A minha patrulha era geralmente uma das que lutava para sobreviver. A prova era para fazer com calma... até porque nunca ficou demonstrado que houvesse alguma vantagem em fazê-la depressa... ;-) (não estou a ser inteiramente justo: havia medalhas para a patrulha vencedora).
A minha patrulha estava à procura do ponto "n", que sabíamos (por colocação das coordenadas do ponto na carta militar) que se localizava na estrada que delimita a tapada.
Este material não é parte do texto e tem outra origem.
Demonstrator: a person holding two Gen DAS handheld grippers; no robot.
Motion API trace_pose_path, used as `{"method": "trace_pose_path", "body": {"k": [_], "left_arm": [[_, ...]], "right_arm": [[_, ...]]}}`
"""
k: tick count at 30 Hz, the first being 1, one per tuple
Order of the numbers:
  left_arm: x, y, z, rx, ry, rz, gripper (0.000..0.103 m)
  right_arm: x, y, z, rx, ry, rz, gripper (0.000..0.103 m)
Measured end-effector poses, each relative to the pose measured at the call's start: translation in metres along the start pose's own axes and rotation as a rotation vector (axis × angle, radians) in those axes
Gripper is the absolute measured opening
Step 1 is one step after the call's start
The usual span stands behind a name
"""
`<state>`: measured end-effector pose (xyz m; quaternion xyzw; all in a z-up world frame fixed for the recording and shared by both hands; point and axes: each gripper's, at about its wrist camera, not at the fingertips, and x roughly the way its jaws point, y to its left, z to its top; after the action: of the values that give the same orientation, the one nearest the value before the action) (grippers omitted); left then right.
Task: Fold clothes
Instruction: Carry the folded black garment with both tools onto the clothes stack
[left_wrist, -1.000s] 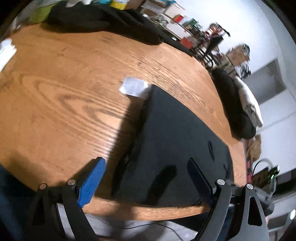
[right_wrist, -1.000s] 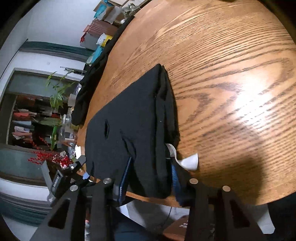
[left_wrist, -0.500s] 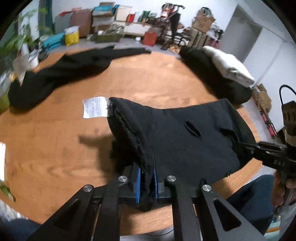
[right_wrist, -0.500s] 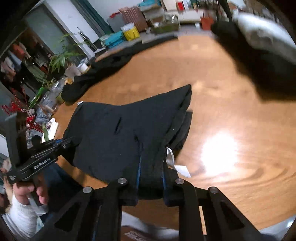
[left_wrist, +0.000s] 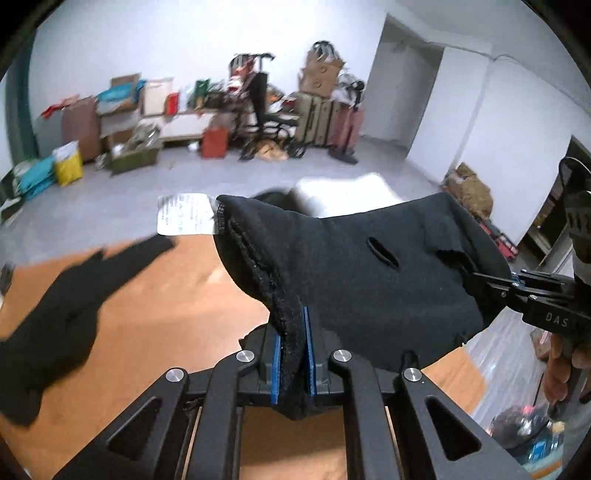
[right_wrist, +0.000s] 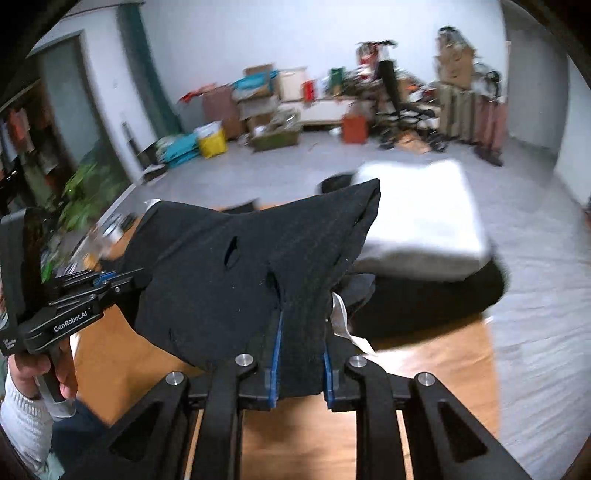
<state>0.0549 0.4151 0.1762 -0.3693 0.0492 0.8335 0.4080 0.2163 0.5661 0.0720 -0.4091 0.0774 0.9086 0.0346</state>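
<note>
A black garment (left_wrist: 354, 273) with a white care label (left_wrist: 184, 218) hangs stretched in the air above the wooden table (left_wrist: 155, 295). My left gripper (left_wrist: 293, 332) is shut on its hemmed left edge, blue pads pressing the cloth. My right gripper (right_wrist: 300, 347) is shut on the other edge of the same black garment (right_wrist: 251, 269), beside a second white tag (right_wrist: 345, 325). Each view shows the other gripper at the cloth's far corner, with a hand around its handle.
Another black garment (left_wrist: 62, 314) lies on the table at the left. A folded white garment (right_wrist: 417, 214) rests on a dark pile (right_wrist: 436, 291) at the table's far right. Boxes, bags and suitcases (left_wrist: 325, 114) line the back wall.
Both grippers closed on the black garment's edges and lifted it clear of the table. Both views have swung up from the tabletop toward the room.
</note>
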Motion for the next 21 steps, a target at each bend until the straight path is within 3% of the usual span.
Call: {"method": "trace_pose_path", "body": {"k": [6,10,13,16,21], "left_arm": [[0.092,-0.045,0.090,-0.037,-0.014,-0.034,0.010],[0.149,-0.055,0.110,-0.083,0.008,-0.050,0.010],[0.184,-0.045,0.106,-0.149,0.080,-0.070,0.010],[0.187,-0.041,0.085,-0.169,0.124,-0.092,0.010],[0.174,-0.025,0.050,-0.220,0.144,-0.154,0.010]], "right_arm": [[0.016,-0.097,0.084,0.055,-0.032,-0.057,0.018],[0.055,-0.158,0.113,0.103,-0.006,-0.056,0.018],[0.082,-0.197,0.109,0.160,0.016,-0.047,0.018],[0.098,-0.221,0.091,0.206,0.039,-0.009,0.018],[0.091,-0.233,0.058,0.205,0.054,0.047,0.018]]}}
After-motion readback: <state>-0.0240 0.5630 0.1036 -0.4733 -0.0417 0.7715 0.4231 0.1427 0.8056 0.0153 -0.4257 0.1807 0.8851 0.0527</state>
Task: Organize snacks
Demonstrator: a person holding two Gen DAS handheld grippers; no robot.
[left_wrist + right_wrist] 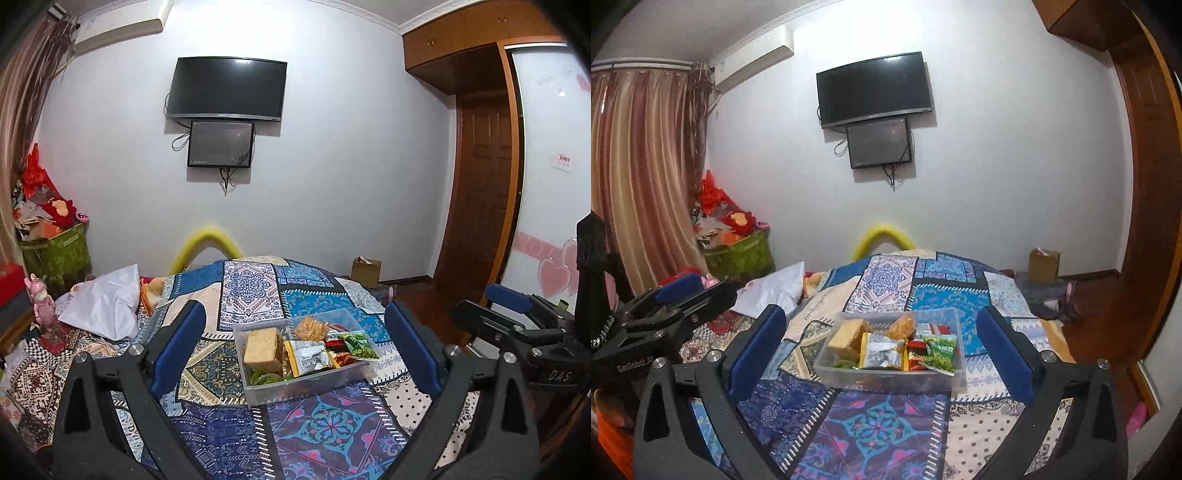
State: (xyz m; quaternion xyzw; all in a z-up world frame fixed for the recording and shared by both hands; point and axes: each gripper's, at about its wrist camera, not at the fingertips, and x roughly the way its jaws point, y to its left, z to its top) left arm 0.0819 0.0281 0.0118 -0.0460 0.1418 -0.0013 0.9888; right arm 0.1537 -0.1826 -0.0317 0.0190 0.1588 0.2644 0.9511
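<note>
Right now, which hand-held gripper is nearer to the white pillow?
Left. The pillow lies just left of the left hand-held gripper; the right hand-held gripper is farther over to its right.

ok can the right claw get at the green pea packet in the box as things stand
Probably yes: the right claw is open and empty, the clear box has no lid, and the green pea packet lies on top at its right end.

Readable text: "DAS" embossed on the black body of the right gripper (519, 295), seen from the left wrist. "GenRobot.AI" printed on the black body of the left gripper (683, 291), seen from the right wrist. Snack wrapper print and wardrobe sticker: illegible.
</note>
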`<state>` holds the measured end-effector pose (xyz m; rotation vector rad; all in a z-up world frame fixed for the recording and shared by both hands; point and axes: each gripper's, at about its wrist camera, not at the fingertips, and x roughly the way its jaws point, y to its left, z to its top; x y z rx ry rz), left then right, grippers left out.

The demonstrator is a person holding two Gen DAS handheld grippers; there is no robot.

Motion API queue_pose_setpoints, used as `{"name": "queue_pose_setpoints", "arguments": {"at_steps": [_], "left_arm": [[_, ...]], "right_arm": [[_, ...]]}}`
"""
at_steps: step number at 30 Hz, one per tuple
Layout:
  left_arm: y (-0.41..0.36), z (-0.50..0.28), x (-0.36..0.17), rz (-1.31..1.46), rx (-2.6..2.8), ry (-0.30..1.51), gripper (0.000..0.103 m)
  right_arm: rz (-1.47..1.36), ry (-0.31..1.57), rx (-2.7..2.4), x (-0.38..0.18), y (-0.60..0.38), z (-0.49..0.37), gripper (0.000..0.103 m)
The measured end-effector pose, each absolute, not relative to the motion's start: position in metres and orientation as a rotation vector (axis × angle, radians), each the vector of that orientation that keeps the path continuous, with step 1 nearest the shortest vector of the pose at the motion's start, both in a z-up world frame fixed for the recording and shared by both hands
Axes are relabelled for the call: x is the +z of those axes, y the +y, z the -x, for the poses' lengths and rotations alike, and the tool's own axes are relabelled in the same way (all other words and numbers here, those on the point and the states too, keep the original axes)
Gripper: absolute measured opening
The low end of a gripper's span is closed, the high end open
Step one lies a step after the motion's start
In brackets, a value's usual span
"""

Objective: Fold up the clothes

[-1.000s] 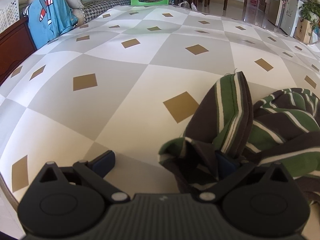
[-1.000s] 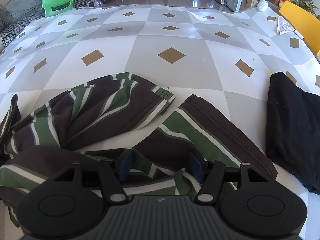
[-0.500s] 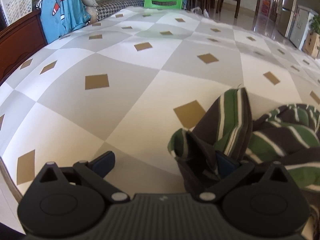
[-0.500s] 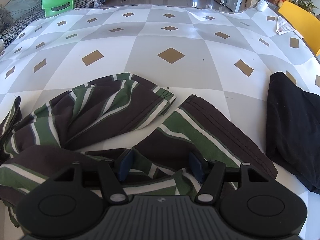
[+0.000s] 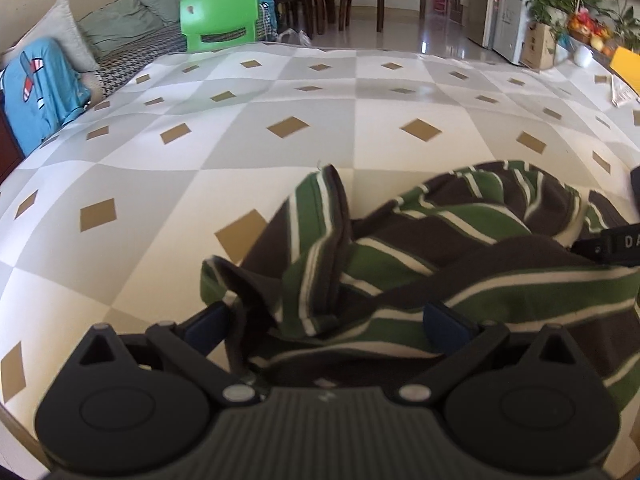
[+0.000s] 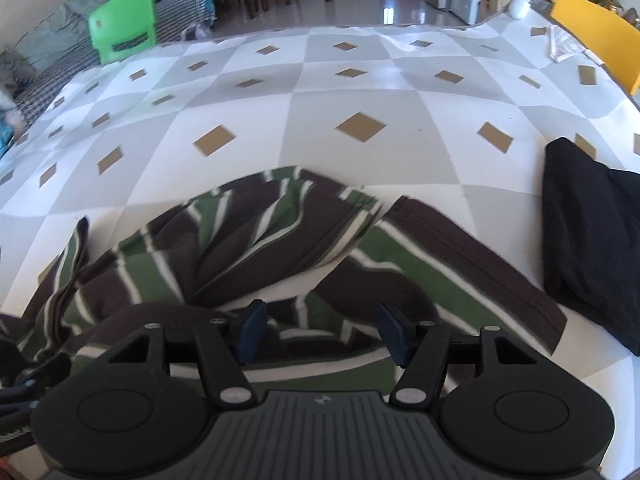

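A brown, green and white striped garment lies crumpled on the checked tablecloth. My left gripper is open and wide. Its blue fingers straddle the bunched left end of the cloth, and the pads do not press on it. In the right wrist view the same garment spreads across the near table, one sleeve reaching right. My right gripper stands open over its near edge, with striped fabric lying between the fingers.
A folded black garment lies close on the right. A green chair stands at the table's far left edge and a yellow chair at the far right. A blue garment hangs at the left. Papers lie near the far right corner.
My left gripper has swung right over the striped garment: before, only its right finger lay on the cloth, now both straddle it. The right gripper has stayed put.
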<state>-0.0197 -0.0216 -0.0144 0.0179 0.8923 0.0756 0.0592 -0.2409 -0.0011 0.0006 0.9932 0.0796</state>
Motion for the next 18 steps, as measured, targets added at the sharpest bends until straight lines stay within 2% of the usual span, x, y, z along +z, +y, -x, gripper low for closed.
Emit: {"name": "queue_pose_setpoints", "arguments": {"at_steps": [18], "left_arm": [[0.003,0.029,-0.030,0.118,0.052,0.980,0.103]], "right_arm": [[0.017,1.011,0.039,-0.016,-0.248,-0.059,0.061]]}}
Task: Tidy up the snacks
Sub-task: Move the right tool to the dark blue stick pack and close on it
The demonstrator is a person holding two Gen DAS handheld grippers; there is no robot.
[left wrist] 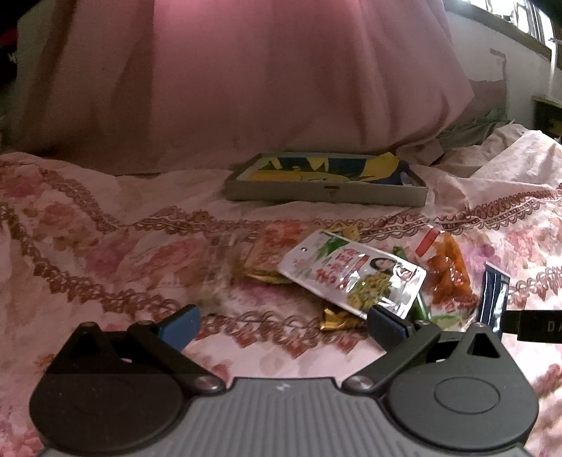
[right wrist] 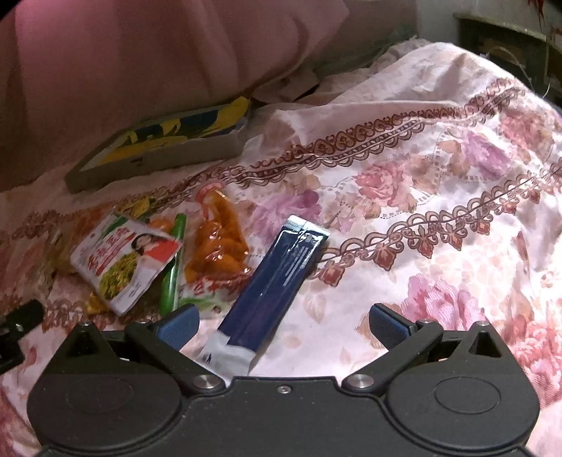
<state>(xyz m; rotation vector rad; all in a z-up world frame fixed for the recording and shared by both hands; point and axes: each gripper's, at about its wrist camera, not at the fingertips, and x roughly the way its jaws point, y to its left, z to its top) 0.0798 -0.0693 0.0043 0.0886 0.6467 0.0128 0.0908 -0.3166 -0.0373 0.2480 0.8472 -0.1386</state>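
Observation:
Snack packets lie on a floral bedspread. A white packet with a woman's picture [left wrist: 354,274] [right wrist: 123,260] lies on a gold wrapper [left wrist: 339,318] and a green packet [right wrist: 172,260]. An orange snack bag [left wrist: 448,274] [right wrist: 217,246] lies to its right. A long dark-blue packet [right wrist: 277,284] [left wrist: 493,298] lies furthest right. A shallow grey box [left wrist: 326,193] [right wrist: 154,163] with a yellow-blue print inside sits behind. My left gripper [left wrist: 282,325] is open and empty, its right fingertip beside the white packet. My right gripper [right wrist: 282,325] is open, its jaws on either side of the blue packet's near end.
A large pink pillow [left wrist: 228,77] stands behind the box. The rumpled bedspread [right wrist: 421,175] rises in folds at the right. A wall and window [left wrist: 520,21] are at far right. The right gripper's edge [left wrist: 534,325] shows in the left wrist view.

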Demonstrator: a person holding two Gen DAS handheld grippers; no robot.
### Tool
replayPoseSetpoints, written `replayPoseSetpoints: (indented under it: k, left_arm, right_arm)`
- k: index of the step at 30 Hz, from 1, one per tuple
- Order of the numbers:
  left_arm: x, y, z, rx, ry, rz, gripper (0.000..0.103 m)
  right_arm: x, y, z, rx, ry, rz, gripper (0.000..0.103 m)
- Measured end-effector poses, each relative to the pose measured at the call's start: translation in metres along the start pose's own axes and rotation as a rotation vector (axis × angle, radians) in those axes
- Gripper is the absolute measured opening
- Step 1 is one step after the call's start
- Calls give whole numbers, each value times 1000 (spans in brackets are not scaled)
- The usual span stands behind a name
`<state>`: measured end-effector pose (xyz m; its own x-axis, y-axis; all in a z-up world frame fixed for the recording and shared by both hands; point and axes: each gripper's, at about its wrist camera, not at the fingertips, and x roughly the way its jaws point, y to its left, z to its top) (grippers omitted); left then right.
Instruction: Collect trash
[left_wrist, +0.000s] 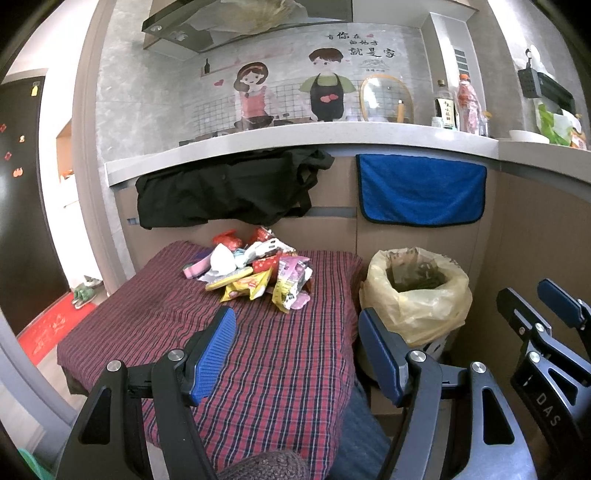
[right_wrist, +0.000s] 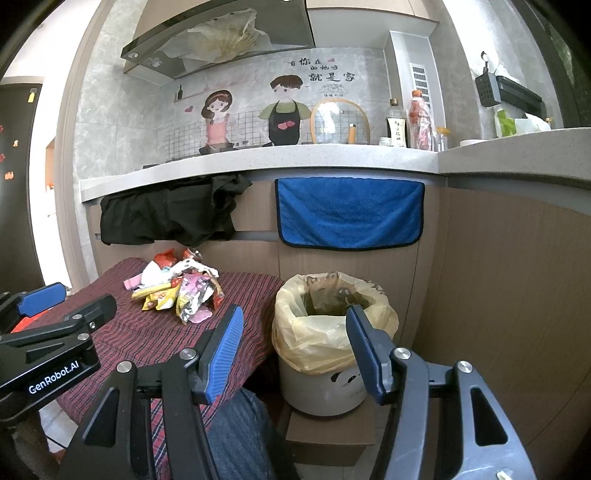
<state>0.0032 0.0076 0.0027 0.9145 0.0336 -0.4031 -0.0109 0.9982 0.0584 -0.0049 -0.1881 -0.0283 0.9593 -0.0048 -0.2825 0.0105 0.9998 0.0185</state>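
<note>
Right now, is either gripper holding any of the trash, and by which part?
Nothing is held. The left gripper and right gripper are both open with nothing between their fingers, short of the wrapper pile on the plaid cloth.

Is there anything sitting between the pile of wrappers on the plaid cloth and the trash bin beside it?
Nothing visible. The wrapper pile lies on the plaid cloth, and the lined trash bin stands open just past the cloth's right edge, with only bare cloth between them. Both grippers are open and hold nothing.
</note>
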Motion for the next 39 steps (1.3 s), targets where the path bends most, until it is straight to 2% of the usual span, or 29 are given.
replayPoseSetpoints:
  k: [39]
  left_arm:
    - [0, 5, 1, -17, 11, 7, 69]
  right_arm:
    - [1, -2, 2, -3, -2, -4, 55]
Íamos, por isso, seguindo a estrada até encontrar o oficial que havia de colocar o comprovativo de passagem na nossa caderneta.
Ao fazer uma curva, lá estava ele: o Tenente Fernandes (não tenho a certeza de que fosse este o nome, mas o jags pode confirmar), um Tenente "veterano", daqueles que evoluiu "a pulso" a partir de soldado, e que, certamente farto de uma carreira inteira a aturar Oficiais Superiores e Oficiais Generais, tinha agora sido "condenado" a ir para o Colégio aturar os filhos destes.
O Tenente Fernandes assinou a nossa caderneta e deu-nos as coordenadas do ponto seguinte, e nós lá fomos à procura deste.
Quando, depois de uma boa caminhada, chegámos ao ponto seguinte, o Oficial presente no mesmo olhou para a nossa caderneta e disse-nos que tínhamos falhado um ponto, uma vez que tínhamos todos os pontos até ao "n-1", e depois tínhamos o "n+1" e (agora) o "n+2". Percebemos então que o Tenente Fernandes estava no ponto "n+1" e não no ponto "n", e que tínhamos encontrado o "n+1" por acaso, quando procurávamos o "n".
Voltámos para trás, decididos a procurar o ponto "n", mas ao passar pelo ponto "n+1", fomos pedir satisfações ao Tenente Fernandes sobre o que achávamos ter sido uma "falta de colaboração" da parte dele ao "esquecer-se" de nos informar que não era aquele ponto de que estávamos à procura.
A discussão foi intensa e eu ter-me-ei excedido, porque às tantas o Tenente "passou-se" e "procedeu à minha identificação", ameaçando punir-me. Achei que a ideia lhe ia passar, o que não era invulgar, mas fui chamado uns dias depois ao gabinete dele, e aí percebi que a coisa estava "preta".
Depois de uma "seca" em que me disse que exigia respeito, que tinha idade para ser meu pai, etc, etc, foi ao dossier buscar o meu "cadastro", gesto que apreciei, dado que o "cadastro" jogava geralmente a meu favor.
Deteve-se logo no início, e perguntou-me: "és filho do Chagas do Serviço Não-Sei-Quantos de Não-Sei-Onde?". Eu confirmei, e aí a "seca" mudou de rumo: que não era certamente esta a educação que o meu pai me tinha dado, que ele ia ter um desgosto, etc, etc.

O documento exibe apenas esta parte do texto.